The two thumb tips define diagonal corners of a rectangle
Width and height are computed from their spatial distance

float verticalDist = Mathf.Abs(leftPos.y - rightPos.y);
and the points for each corner is:

if (leftIsLower) { bottomLeft = leftPos; topRight = rightPos; topLeft = new Vector3(leftPos.x, leftPos.y + verticalDist, leftPos.z); bottomRight = new Vector3(rightPos.x, rightPos.y - verticalDist, rightPos.z); } else { bottomRight = rightPos; topLeft = leftPos; bottomLeft = new Vector3(leftPos.x, leftPos.y - verticalDist, leftPos.z); topRight = new Vector3(rightPos.x, rightPos.y + verticalDist, rightPos.z); }

Rotation is derived from left–right and bottom–top vectors
The frame exists as a 3D plane, not a flat UI overlay

This allows the frame to live directly inside mixed reality space, responding naturally to body movement.

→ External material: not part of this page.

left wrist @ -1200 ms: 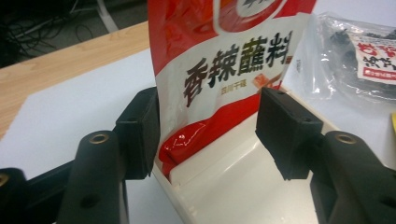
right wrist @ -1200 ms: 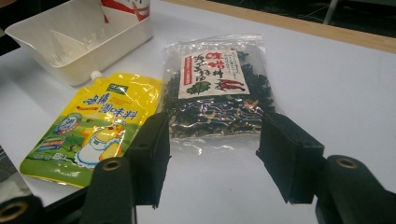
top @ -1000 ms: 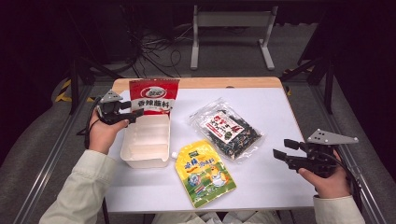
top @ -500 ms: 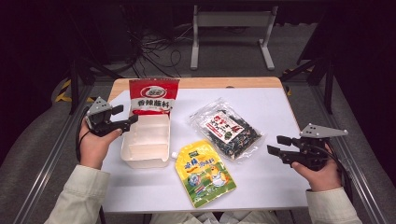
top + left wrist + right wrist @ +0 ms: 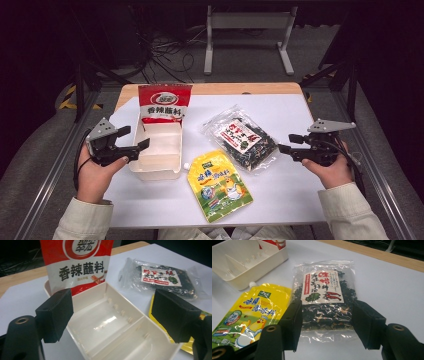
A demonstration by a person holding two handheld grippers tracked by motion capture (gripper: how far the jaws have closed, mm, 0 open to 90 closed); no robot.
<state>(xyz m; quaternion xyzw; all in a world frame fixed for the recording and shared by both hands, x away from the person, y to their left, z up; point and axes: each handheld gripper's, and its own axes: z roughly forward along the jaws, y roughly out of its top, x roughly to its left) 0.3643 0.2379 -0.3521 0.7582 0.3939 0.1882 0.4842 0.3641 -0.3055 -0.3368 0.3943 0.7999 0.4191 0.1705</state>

For solofoto, it uses UpdateFrameFromFingers(), for remixfoto it uses UpdateQRFrameFromFingers(). The difference is that remixfoto does not need camera reference.

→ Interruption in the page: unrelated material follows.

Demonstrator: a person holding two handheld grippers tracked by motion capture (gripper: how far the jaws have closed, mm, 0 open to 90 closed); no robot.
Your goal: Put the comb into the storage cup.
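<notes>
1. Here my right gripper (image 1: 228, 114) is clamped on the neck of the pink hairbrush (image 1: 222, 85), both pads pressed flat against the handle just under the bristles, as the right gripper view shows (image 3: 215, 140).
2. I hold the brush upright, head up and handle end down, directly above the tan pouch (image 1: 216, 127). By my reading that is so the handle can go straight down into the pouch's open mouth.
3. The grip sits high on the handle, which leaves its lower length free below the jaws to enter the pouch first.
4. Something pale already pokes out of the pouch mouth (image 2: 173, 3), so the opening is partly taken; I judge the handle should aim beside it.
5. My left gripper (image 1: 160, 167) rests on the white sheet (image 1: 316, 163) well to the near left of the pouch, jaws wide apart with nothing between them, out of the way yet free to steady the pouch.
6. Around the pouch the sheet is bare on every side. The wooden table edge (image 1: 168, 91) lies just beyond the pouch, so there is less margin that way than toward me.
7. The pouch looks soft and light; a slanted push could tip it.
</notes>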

Capture Gesture: Index Flick

Instead of a button press or pinch, image capture is triggered by a temporal (cooldown ~2s) index-finger gesture (DetectFlicker() and DetectIndexFlicker()).

The system detects:

Index finger extending
Then folding back in (a flick-like motion, less than 20f)

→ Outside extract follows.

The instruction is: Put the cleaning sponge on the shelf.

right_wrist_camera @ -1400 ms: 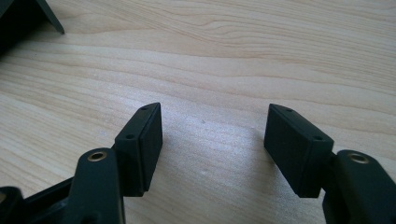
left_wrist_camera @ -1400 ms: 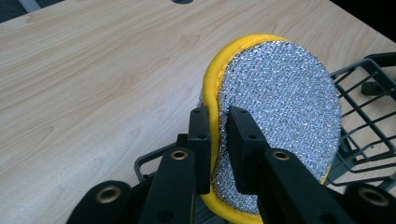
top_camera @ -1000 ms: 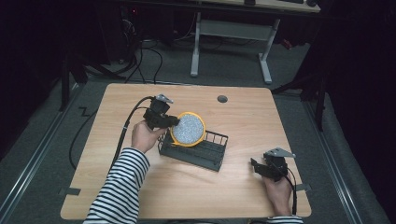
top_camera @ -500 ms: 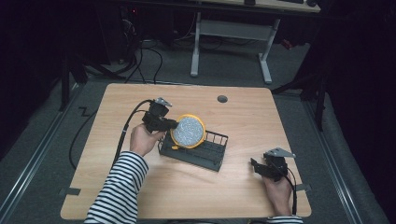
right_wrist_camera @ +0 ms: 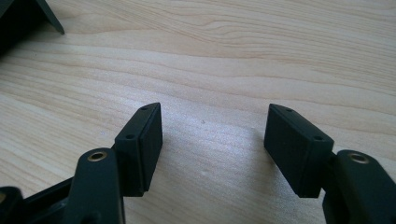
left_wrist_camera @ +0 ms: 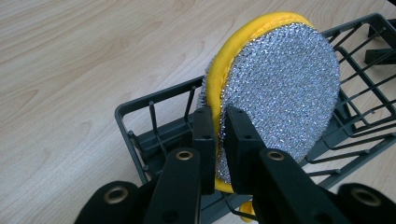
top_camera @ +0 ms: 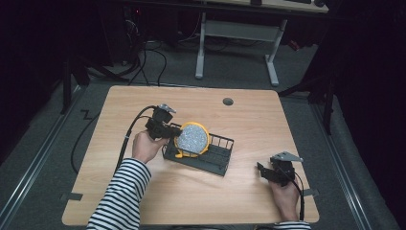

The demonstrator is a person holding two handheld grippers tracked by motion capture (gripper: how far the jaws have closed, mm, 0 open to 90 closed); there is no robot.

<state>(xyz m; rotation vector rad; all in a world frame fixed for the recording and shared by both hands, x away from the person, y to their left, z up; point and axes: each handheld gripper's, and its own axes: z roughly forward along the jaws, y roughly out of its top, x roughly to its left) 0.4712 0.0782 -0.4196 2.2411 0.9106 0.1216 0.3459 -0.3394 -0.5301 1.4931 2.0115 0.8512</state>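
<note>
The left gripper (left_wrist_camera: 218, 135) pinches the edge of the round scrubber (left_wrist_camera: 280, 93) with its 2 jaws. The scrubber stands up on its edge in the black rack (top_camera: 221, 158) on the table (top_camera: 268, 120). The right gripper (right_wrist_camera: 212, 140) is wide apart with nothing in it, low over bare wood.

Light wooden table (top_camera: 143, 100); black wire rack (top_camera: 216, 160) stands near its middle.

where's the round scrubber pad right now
In the high view the scrubber pad stands on edge at the left end of the black wire rack, pinched by the left gripper.
</note>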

bool isIndexOut = (indexA < 20f); bool flickered = wasIndexOut && !isIndexOut; wasIndexOut = isIndexOut; return flickered;

This change in the IndexTip joint position triggers the shutter, with a cooldown to prevent accidental multiple captures. The goal is to make capture feel fluid and embodied rather than mechanical.

Mesh & Shader Choices

All image planes are rendered using an Unlit shader (Unlit/Texture or Sprites/Default as fallback).

Future Directions

There are several features I haven’t fully built yet, but that I’m excited to explore:

1. co-foto:
A co-located image making mode where multiple people can contribute to a shared spatial image composition

2. Export MR screenshots

3. Print spatial compositions as tangible artifacts

4. Share fully navigable 3D image sculptures

These features extend fotofoto from a personal tool into a social and expressive medium.

Reflections: What I Learned

1. Unity as a Utility Tool

Unity has long been framed as a game engine, but there’s immense power in using it for utility and expressive systems. Mixed reality design allows you to rethink familiar metaphors (like the camera) from first principles.

2. Gesture as Interface

Designing gesture interactions means thinking about:

Natural movement
Affordances of the human body
How space and meaning interact in 3D interfaces

MR design isn’t just about visuals, it’s about experience. As you prototype gestures and spatial interactions, you confront the core of what an interface even is in an embodied context.

Photos & More Demos

Greenwood Cemetery with Rubina

Ryan Rotella at ITP Spring 2025's Alter Egos

Tofu Jack at ITP Spring 2025's Alter Egos

Olivia at ITP Spring 2025's Alter Egos

Mark v2 at ITP Spring 2025's Alter Egos

ITP Spring 2025's Alter Egos

Acknowledgements

Massive thanks to:

Michelle Cortese and the Hedonomic VR class
Rob and the QuestCameraKit repo
ITP’s creative community for constant inspiration

Closing Thoughts

fotofoto represents a personal shift in how I conceive of photography: not as a tool for documentation, but as an interface that can become more intimate, spatial, and embodied. I’m excited to continue refining this work and exploring what photography — and presence — can become in mixed reality.